O ateísmo cristão: Dostoiévski e a religião contemporânea
É preciso ler a parábola do “grande inquisidor”
de Dostoiévski com o sentimento de gravidade que ela intenciona, com seu olhar desarmando
o sono da fé ao atacar o nervo
hipócrita que corre furtivo no caráter cristão desde o início da modernidade. Pois,
em algum nível de consciência que aprendeu-se a esquecer, interessadamente, ser
cristão tem se constituído na perversa, e nem tão insuspeita assim, co-autoria da
morte de Deus — a mesma descrita por Nietzsche. O que remete a reflexão, dessa
forma, acerca de como a identidade cristã vem se acomodando no último século a
uma espécie burlesca de ateísmo, e com isso, fazendo da religião a instituição
político-terapêutica que formaliza a descrença mais profunda: a apostasia.

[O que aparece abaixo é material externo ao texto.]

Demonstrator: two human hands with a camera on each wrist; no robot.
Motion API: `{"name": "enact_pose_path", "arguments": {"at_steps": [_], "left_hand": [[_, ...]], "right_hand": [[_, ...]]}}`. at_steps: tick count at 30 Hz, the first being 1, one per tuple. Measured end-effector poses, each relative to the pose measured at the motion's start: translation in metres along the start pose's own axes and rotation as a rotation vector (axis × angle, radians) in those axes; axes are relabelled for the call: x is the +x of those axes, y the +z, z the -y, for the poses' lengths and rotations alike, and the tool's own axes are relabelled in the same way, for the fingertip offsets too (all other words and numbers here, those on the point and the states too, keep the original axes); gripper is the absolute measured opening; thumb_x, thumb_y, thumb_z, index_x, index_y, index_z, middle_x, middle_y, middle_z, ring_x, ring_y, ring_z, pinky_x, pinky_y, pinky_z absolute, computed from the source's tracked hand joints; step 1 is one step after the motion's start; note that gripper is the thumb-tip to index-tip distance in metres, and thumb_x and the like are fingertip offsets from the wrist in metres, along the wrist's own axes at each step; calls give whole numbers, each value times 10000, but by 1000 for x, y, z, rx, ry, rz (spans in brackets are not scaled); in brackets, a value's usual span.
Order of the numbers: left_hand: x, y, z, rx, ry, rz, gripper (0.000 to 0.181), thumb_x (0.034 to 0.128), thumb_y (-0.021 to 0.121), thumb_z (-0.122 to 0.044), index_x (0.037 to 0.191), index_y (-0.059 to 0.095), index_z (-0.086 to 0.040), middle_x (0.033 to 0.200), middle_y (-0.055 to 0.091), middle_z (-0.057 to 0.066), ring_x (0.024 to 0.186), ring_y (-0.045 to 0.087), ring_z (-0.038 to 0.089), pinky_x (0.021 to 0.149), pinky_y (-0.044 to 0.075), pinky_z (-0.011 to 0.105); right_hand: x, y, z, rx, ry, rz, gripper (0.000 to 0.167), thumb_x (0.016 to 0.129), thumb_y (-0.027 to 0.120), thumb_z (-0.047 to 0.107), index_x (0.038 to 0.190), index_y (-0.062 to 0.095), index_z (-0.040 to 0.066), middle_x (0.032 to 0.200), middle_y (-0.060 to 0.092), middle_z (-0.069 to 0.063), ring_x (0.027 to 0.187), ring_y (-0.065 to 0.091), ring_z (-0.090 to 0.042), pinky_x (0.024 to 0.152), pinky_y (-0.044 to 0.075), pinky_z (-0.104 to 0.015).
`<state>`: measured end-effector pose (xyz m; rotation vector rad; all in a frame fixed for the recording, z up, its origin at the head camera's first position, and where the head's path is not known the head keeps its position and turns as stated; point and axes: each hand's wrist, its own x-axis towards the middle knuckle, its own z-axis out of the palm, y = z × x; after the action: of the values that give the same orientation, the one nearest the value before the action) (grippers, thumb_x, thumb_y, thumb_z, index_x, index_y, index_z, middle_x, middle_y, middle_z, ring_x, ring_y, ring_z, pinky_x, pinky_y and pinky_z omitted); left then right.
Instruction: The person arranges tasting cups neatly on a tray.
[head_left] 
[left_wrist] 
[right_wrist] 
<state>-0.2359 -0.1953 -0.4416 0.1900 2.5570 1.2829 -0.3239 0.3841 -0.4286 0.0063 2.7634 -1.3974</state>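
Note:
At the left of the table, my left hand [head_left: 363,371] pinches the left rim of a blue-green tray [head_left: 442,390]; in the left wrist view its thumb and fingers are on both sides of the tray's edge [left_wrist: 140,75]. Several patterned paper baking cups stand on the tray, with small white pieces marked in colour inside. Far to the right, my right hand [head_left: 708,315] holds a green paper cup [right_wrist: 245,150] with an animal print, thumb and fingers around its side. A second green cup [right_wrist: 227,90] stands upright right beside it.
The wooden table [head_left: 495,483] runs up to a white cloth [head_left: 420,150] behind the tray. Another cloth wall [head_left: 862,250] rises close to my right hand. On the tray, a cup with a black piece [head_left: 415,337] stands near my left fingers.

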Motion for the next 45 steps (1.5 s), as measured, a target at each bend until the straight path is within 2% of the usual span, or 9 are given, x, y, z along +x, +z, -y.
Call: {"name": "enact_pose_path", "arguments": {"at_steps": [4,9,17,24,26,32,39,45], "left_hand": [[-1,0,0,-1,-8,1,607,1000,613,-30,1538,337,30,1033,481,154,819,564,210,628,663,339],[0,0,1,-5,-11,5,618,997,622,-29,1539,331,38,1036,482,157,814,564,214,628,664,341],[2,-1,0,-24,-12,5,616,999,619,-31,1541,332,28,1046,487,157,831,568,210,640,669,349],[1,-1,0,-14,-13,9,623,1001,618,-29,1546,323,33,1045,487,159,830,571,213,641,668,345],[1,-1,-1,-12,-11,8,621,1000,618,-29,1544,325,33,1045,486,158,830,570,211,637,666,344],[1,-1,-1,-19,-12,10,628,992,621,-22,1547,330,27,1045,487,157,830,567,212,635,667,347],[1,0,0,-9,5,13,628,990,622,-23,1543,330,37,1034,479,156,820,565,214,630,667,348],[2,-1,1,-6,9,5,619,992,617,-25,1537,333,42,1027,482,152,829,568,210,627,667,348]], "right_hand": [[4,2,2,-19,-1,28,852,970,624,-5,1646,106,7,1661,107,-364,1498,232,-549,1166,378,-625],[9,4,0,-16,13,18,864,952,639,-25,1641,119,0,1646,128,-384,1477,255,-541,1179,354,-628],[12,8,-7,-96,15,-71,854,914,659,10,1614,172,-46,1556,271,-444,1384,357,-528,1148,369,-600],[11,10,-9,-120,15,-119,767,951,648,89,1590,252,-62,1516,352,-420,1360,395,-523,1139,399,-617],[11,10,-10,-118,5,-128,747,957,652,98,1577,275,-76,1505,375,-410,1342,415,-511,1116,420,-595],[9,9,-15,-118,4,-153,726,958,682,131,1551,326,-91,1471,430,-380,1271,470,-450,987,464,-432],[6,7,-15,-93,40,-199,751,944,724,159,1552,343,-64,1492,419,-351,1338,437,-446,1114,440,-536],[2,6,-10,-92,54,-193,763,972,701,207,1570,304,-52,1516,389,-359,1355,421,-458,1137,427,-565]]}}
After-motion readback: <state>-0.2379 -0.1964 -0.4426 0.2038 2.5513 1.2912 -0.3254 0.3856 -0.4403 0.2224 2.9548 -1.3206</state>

Na fábula do autor russo, Cristo retorna à
terra durante a inquisição espanhola no século XV, Sevilha, alta idade média e
período das grandes fogueiras. Na altura, após ser recebido com êxtase pelo
povo nas ruas que no dia anterior tivera presenciado a “purificação” de uma
centena de hereges, Cristo é preso pelo cardeal inquisidor que lhe acusa de ter
oferecido um grande mal para a humanidade: a liberdade, da qual, a Igreja havia
remediado com o contrabalanço dos dogmas e da aclimatação possível ao rebanho
despreparado para a vida grande, a vida da fé.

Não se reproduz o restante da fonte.